In 1996, the symposium and its director, Dr. Ginger Hitt, were presented the
first-ever Chair's Award for Excellence by the Mississippi
Humanities Council.
Each year a theme is formulated to provide coherence and to
stimulate interest. Writers whose works seem to embody the theme
chosen for a given year are invited to read from a work and to
discuss some aspect of the work: Characterization, locale,
autobiographical elements, problems of dialogue/dialect, etc. From
1989 through 1997, forty-nine different writers and thirty-six
scholars have appeared. A list of past themes and participants is
provided below.
The symposium has established a reputation for showcasing new
talent: Ann Patchett, Vicki Covington, Larry Brown, Dori Sanders,
Jeanne Lebow, Nanci Kincaid, Clifton Taulbert, Elizabeth Dewberry,
Dorothy Shawhan, Rebecca Wells, Judson Mitcham, and Lynna Williams
appeared on the symposium program after publishing a single work,
or in a few cases, two. They are now recognized as prominent
contemporary southern writers.
Many writers featured at the symposium have been prize-winners on
state, national, and international levels. Three have been
Pulitzer Prize winners: Yusef Komunyaaka in 1994 for poetry,
Edward Humes in 1989 for special reporting in journalism, and
Donald Justice in 1980 for poetry. Justice also won a Bollingen
Prize for Poetry in 1991. Steve Yarbrough won the Pushcart Prize
in 1998; Judson Mitcham won a Pushcart poetry prize in 1989; Al
Young won the Pushcart in 1976 and 1980. Young is also the winner
of the American Book Award in 1982, a Fulbright fellowship to
Yugoslavia in 1982, and a PEN USA award in 1996, along with being
named a Woodrow Wilson lecturer and a Rockefeller Distinguished
lecturer.
Other awards abound. Mark Childress's Crazy in Alabama has been
published in the United States, Great Britain, Germany (where it
was abest seller for 10 months), Spain, Italy, France, Russia,
Holland, and Denmark. It is now a movie as well. Lewis Nordan
won the Notable Book Award from Alabama for three different books;
twice he has been awarded the Best Fiction Award by the
Mississippi Institute of Arts and Letters. His novel Wolf Whistle
won the Southern Book Award. Will Campbell was the first
recipient of the Alex Haley Award for Distinguished Tennessee
Writers; in 1995, he was awarded the Tennessee Governor's Award.
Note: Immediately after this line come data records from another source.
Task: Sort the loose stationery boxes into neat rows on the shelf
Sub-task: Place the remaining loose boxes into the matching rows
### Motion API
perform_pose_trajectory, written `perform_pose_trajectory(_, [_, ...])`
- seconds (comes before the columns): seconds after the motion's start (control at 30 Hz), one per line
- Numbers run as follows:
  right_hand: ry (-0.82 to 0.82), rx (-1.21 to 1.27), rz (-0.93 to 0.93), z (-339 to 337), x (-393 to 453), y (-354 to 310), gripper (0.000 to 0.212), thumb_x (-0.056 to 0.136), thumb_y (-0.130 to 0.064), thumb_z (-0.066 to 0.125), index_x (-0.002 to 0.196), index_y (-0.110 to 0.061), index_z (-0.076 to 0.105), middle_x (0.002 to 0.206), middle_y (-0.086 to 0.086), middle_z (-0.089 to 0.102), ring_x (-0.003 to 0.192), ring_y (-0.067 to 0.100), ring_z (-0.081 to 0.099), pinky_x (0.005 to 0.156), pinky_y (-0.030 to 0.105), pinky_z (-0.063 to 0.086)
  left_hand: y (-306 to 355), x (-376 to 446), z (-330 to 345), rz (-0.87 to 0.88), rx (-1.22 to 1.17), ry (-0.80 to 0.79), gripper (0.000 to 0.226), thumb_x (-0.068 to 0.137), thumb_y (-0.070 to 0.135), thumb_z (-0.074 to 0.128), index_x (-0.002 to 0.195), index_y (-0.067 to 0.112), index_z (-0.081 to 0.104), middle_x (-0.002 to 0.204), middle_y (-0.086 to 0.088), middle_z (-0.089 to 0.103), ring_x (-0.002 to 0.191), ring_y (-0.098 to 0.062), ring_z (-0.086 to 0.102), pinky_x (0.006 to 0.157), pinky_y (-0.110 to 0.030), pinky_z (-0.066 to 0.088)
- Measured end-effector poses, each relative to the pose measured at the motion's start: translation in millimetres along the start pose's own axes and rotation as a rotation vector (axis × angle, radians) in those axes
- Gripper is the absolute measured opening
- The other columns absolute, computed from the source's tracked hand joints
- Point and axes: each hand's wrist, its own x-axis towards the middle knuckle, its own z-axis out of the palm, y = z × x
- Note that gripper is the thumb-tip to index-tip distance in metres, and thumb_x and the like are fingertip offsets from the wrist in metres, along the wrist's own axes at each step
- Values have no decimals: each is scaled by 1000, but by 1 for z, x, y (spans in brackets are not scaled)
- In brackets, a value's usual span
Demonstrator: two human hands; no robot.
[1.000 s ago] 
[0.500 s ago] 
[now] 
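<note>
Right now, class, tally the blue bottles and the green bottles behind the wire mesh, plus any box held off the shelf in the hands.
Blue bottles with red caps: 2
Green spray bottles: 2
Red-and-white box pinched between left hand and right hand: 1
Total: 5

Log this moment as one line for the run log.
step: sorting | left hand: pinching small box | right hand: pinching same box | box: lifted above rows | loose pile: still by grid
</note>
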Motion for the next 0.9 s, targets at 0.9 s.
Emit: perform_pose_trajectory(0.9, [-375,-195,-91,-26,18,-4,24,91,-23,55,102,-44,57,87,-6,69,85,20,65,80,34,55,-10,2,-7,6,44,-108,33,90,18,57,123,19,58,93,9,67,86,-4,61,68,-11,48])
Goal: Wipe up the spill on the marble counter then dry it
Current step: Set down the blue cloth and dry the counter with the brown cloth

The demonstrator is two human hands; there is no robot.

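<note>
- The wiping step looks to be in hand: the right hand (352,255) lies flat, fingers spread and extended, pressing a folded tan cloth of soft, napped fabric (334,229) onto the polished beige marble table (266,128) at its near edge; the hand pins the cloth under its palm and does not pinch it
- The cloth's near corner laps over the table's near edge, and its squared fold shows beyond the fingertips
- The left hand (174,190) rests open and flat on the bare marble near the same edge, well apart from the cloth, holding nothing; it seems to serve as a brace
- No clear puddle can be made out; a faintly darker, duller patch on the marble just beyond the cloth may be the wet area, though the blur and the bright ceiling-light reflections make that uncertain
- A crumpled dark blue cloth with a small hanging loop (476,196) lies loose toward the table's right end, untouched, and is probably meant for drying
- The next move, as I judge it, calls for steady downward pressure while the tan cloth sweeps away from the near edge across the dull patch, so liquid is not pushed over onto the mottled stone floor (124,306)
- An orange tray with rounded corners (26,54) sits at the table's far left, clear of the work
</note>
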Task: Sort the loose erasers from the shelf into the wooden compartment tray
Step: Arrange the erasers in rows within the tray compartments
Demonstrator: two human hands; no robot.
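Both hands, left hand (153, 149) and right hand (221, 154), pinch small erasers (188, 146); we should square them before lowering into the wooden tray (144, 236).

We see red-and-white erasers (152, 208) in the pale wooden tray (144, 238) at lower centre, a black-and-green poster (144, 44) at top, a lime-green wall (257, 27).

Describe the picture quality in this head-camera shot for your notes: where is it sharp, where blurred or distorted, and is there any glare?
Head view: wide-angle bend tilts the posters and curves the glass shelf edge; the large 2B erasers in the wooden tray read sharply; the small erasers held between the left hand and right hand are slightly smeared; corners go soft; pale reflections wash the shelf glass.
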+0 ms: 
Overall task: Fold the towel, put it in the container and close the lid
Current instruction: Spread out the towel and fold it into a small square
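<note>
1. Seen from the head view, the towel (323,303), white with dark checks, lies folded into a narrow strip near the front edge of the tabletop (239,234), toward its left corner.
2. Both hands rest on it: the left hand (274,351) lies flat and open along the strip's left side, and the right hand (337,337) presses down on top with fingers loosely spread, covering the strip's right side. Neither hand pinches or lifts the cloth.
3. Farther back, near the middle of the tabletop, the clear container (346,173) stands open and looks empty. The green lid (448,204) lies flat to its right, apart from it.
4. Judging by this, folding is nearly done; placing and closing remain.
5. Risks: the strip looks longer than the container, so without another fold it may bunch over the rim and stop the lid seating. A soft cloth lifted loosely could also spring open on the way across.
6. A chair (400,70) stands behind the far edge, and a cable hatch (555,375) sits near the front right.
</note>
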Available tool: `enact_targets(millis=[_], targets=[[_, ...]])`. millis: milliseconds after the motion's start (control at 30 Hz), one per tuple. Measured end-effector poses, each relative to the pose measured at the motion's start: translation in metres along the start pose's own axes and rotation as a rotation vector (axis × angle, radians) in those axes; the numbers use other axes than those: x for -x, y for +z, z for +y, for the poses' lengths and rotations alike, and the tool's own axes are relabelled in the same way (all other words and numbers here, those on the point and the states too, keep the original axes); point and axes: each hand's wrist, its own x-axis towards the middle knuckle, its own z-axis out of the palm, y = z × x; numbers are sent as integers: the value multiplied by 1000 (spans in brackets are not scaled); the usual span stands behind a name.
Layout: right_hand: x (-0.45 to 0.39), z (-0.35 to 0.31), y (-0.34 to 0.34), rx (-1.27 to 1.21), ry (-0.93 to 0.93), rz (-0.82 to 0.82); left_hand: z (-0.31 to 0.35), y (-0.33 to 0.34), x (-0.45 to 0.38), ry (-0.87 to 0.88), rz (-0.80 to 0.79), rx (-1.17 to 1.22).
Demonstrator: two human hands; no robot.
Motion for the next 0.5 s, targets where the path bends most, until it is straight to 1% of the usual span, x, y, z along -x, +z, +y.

Several writers have been recipients of writing fellowships from
the National Endowment for the Humanities and the National
Endowment for the Arts, among them Elizabeth Spencer (several
times, one for $40,000), Ellen Gilchrist, Dannye Romine-Powell,
Brenda Marie Osbey and Judson Mitcham. Guggenheim fellowships
have been awarded to Randall Kenan, who also won the 1995 Sherwood
Anderson Award, to Elizabeth Spencer, to Donald Justice, and to
Beverly Lowry.
Scholars, as well as writers, are invited to the conference.
Mississippi University for Women and the University Press of
Mississippi jointly award the Eudora Welty Prize to an outstanding
work of literary scholarship. The prize consists of publication
of the manuscript by the Press and a $1500 cash award by MUW. The
winner of this prize is invited to present her or his work at the
symposium. Prize winners are exemplary scholars in their
respective fields; Phillip Page, the 1996 winner for his work on
the novels of Toni Morrison, was awarded the 1997 Toni Morrison
Prize by the Toni Morrison Society. Outstanding Welty scholars,
such as Suzanne Marrs, Jan Nordby Gretlund, Michael Kreyling,
Peggy Prenshaw, Rebecca Mark, and Peter Schmidt have appeared.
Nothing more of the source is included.